Set down the full listing below word for word; pictures stay out of the copy.

[Data below Boundary: Start]

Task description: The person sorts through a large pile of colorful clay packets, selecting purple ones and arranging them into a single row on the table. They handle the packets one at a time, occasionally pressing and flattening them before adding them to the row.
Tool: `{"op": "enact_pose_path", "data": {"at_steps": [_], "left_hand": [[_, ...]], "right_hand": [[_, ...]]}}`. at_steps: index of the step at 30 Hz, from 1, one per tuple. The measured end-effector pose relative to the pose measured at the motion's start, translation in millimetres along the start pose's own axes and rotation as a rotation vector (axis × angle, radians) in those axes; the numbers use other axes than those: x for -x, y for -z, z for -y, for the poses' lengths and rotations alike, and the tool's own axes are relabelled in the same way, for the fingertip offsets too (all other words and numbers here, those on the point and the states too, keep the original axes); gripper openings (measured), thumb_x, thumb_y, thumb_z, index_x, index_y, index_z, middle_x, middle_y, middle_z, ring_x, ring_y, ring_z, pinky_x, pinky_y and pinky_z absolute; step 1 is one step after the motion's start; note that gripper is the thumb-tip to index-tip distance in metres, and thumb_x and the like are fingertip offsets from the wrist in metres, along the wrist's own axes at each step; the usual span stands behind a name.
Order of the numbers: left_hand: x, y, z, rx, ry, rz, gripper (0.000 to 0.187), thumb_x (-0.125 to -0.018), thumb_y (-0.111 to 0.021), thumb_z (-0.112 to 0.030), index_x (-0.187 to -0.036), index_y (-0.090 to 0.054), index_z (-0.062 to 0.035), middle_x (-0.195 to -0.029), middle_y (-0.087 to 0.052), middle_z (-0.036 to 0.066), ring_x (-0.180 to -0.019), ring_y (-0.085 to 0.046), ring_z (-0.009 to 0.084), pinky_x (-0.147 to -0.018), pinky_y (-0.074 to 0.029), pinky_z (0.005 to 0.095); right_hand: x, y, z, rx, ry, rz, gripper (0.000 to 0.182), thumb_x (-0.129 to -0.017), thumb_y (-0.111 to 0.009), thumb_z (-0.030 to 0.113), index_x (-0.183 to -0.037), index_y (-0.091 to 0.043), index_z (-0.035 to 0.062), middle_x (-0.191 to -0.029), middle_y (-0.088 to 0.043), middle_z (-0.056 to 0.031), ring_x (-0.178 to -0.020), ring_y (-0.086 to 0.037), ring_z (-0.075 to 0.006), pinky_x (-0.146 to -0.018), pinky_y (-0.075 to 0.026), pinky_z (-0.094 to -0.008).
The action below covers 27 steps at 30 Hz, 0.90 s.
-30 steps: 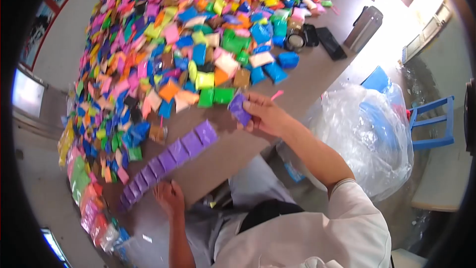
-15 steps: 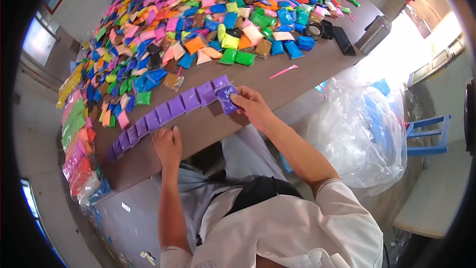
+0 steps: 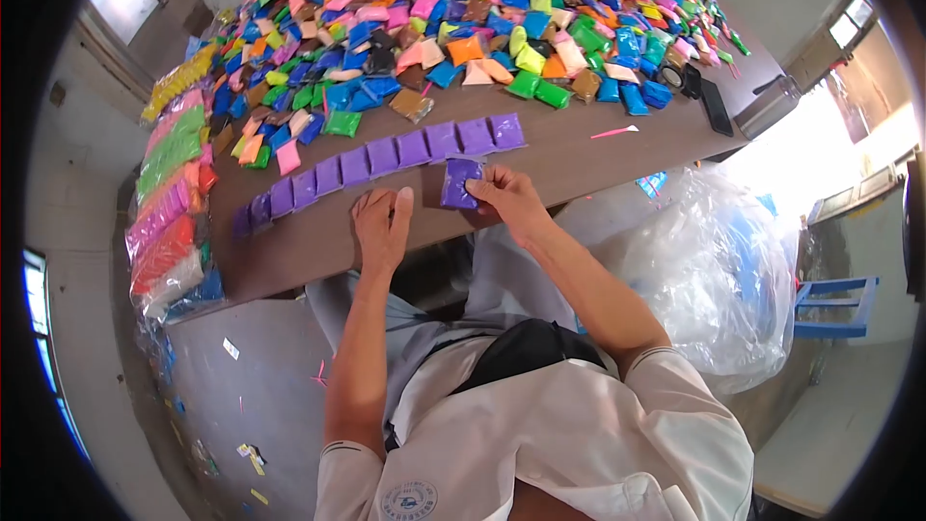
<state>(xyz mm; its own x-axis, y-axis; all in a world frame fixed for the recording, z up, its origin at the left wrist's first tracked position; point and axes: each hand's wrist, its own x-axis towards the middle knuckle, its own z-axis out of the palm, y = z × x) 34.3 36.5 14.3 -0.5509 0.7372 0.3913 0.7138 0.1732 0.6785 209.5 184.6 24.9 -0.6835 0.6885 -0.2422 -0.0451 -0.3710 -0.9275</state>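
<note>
My right hand (image 3: 513, 199) pinches a small purple packet (image 3: 461, 183) between thumb and fingers, over the table's near edge side. Just above it runs a curved row of similar purple packets (image 3: 384, 154), laid side by side on the brown table (image 3: 318, 241). My left hand (image 3: 382, 224) rests at the table edge below the middle of that row. It holds nothing; its fingers are bent and the thumb stands apart from them.
A large heap of multicoloured packets (image 3: 463, 19) covers the table's far side. Bagged packets (image 3: 172, 193) line the left edge. A pink stick (image 3: 614, 132), a phone (image 3: 715, 106) and a metal flask (image 3: 769, 108) lie right. A clear plastic bag (image 3: 704, 280) stands beside a blue stool (image 3: 835, 307).
The view has shifted. The held purple packet has moved from the row's right end to below the row, nearer the table edge. My left thumb has spread away from the fingers.
</note>
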Motion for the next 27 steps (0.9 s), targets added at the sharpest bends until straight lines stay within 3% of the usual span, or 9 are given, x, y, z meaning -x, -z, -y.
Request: {"op": "enact_pose_path", "data": {"at_steps": [3, 12, 15, 27], "left_hand": [[-0.5, 1.7, 0.5, 0.023, 0.009, 0.024, 0.042, -0.095, -0.062, -0.041, -0.080, -0.065, -0.0023, -0.088, -0.064, 0.007, -0.090, -0.057, 0.0283, -0.093, -0.038, 0.0419], [2.8, -3.7, 0.5, 0.017, 0.004, 0.018, 0.043, -0.088, -0.069, -0.046, -0.086, -0.071, -0.0032, -0.097, -0.068, 0.006, -0.099, -0.059, 0.0277, -0.100, -0.036, 0.0418], [1.5, -6.6, 2.4, 0.024, -0.027, 0.040, 0.043, -0.089, -0.068, -0.046, -0.086, -0.071, -0.0030, -0.099, -0.068, 0.006, -0.100, -0.059, 0.0288, -0.101, -0.035, 0.0428], [6.0, -14.6, -20.5, 0.028, -0.099, 0.079, 0.037, -0.092, -0.064, -0.039, -0.086, -0.071, -0.0030, -0.103, -0.068, 0.011, -0.103, -0.058, 0.0344, -0.106, -0.034, 0.0467]], "right_hand": [[1.1, -10.7, -1.2, 0.076, 0.023, 0.013, 0.018, -0.091, -0.075, 0.020, -0.083, -0.061, 0.0121, -0.078, -0.061, 0.0039, -0.067, -0.053, -0.0045, -0.056, -0.040, -0.0201], [6.4, -24.2, 3.9, 0.114, 0.018, 0.048, 0.023, -0.092, -0.074, 0.020, -0.079, -0.060, 0.0068, -0.073, -0.057, 0.0019, -0.064, -0.050, -0.0063, -0.056, -0.040, -0.0229], [1.7, -21.8, -2.7, 0.187, 0.034, 0.092, 0.021, -0.093, -0.073, 0.023, -0.083, -0.060, 0.0106, -0.074, -0.057, 0.0045, -0.066, -0.051, -0.0042, -0.056, -0.037, -0.0203], [1.4, -10.3, -1.8, 0.191, -0.011, 0.261, 0.017, -0.099, -0.062, 0.021, -0.092, -0.067, 0.0067, -0.080, -0.061, 0.0028, -0.070, -0.057, -0.0059, -0.064, -0.049, -0.0221]]}}
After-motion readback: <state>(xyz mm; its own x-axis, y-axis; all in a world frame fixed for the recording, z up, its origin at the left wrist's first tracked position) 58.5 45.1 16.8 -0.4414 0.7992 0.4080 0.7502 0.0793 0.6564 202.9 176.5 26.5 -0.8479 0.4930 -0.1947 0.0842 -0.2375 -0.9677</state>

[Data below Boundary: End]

» Answer for the task:
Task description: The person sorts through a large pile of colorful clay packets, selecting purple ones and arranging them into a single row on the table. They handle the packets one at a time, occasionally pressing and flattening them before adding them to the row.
Tool: `{"op": "enact_pose_path", "data": {"at_steps": [_], "left_hand": [[_, ...]], "right_hand": [[_, ...]]}}`. at_steps: index of the step at 30 Hz, from 1, one per tuple. The measured end-effector pose relative to the pose measured at the motion's start, translation in millimetres along the start pose's own axes and rotation as a rotation vector (axis × angle, radians) in those axes; the numbers use other axes than those: x for -x, y for -z, z for -y, for the poses' lengths and rotations alike, and the tool's own axes are relabelled in the same way, for the fingertip offsets too (all other words and numbers here, those on the point and the states too, keep the original axes); gripper openings (measured), thumb_x, thumb_y, thumb_z, index_x, index_y, index_z, middle_x, middle_y, middle_z, ring_x, ring_y, ring_z, pinky_x, pinky_y and pinky_z absolute; step 1 is one step after the motion's start; note that gripper is the thumb-tip to index-tip distance in metres, and thumb_x and the like are fingertip offsets from the wrist in metres, along the wrist's own axes at each step; the usual span stands behind a name.
Order of the numbers: left_hand: x, y, z, rx, ry, rz, gripper (0.000 to 0.187), thumb_x (-0.125 to -0.018), thumb_y (-0.111 to 0.021), thumb_z (-0.112 to 0.030), index_x (-0.187 to -0.036), index_y (-0.090 to 0.054), index_z (-0.062 to 0.035), middle_x (-0.195 to -0.029), middle_y (-0.087 to 0.052), middle_z (-0.036 to 0.066), ring_x (-0.180 to -0.019), ring_y (-0.085 to 0.046), ring_z (-0.009 to 0.084), pinky_x (-0.147 to -0.018), pinky_y (-0.074 to 0.029), pinky_z (0.005 to 0.095); right_hand: x, y, z, rx, ry, rz, gripper (0.000 to 0.182), thumb_x (-0.129 to -0.017), thumb_y (-0.111 to 0.009), thumb_z (-0.030 to 0.113), index_x (-0.183 to -0.037), index_y (-0.091 to 0.043), index_z (-0.035 to 0.062), middle_x (-0.191 to -0.029), middle_y (-0.088 to 0.043), middle_z (-0.056 to 0.031), ring_x (-0.178 to -0.020), ring_y (-0.086 to 0.037), ring_z (-0.075 to 0.006), pinky_x (-0.146 to -0.018), pinky_y (-0.075 to 0.026), pinky_z (-0.094 to -0.008).
The action below covers 27 steps at 30 Hz, 0.90 s.
-30 steps: 
-15 steps: 
+0 steps: 
<state>(xyz mm; its own x-axis, y-axis; all in a world frame fixed for the recording, z up, its origin at the left wrist's first tracked position; point and axes: each hand's wrist, its own x-axis towards the middle knuckle, its own z-axis out of the palm, y = z × x) 34.3 36.5 14.3 -0.5509 0.7372 0.3913 0.7138 0.1732 0.6785 209.5 184.6 24.9 -0.6835 0.6885 -0.2422 -0.0451 -0.3710 -0.9275</state>
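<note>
My right hand (image 3: 513, 199) pinches a small purple packet (image 3: 461, 183) between thumb and fingers, over the table's near edge side. Just above it runs a curved row of similar purple packets (image 3: 384, 154), laid side by side on the brown table (image 3: 318, 241). My left hand (image 3: 382, 224) rests at the table edge below the middle of that row. It holds nothing; its fingers are bent and the thumb stands apart from them.
A large heap of multicoloured packets (image 3: 463, 19) covers the table's far side. Bagged packets (image 3: 172, 193) line the left edge. A pink stick (image 3: 614, 132), a phone (image 3: 715, 106) and a metal flask (image 3: 769, 108) lie right. A clear plastic bag (image 3: 704, 280) stands beside a blue stool (image 3: 835, 307).
The view has shifted. The held purple packet has moved from the row's right end to below the row, nearer the table edge. My left thumb has spread away from the fingers.
</note>
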Motion for the next 27 steps (0.9 s), targets added at the sharpest bends until straight lines stay within 3% of the usual span, or 9 are given, x, y, z meaning -x, -z, -y.
Request: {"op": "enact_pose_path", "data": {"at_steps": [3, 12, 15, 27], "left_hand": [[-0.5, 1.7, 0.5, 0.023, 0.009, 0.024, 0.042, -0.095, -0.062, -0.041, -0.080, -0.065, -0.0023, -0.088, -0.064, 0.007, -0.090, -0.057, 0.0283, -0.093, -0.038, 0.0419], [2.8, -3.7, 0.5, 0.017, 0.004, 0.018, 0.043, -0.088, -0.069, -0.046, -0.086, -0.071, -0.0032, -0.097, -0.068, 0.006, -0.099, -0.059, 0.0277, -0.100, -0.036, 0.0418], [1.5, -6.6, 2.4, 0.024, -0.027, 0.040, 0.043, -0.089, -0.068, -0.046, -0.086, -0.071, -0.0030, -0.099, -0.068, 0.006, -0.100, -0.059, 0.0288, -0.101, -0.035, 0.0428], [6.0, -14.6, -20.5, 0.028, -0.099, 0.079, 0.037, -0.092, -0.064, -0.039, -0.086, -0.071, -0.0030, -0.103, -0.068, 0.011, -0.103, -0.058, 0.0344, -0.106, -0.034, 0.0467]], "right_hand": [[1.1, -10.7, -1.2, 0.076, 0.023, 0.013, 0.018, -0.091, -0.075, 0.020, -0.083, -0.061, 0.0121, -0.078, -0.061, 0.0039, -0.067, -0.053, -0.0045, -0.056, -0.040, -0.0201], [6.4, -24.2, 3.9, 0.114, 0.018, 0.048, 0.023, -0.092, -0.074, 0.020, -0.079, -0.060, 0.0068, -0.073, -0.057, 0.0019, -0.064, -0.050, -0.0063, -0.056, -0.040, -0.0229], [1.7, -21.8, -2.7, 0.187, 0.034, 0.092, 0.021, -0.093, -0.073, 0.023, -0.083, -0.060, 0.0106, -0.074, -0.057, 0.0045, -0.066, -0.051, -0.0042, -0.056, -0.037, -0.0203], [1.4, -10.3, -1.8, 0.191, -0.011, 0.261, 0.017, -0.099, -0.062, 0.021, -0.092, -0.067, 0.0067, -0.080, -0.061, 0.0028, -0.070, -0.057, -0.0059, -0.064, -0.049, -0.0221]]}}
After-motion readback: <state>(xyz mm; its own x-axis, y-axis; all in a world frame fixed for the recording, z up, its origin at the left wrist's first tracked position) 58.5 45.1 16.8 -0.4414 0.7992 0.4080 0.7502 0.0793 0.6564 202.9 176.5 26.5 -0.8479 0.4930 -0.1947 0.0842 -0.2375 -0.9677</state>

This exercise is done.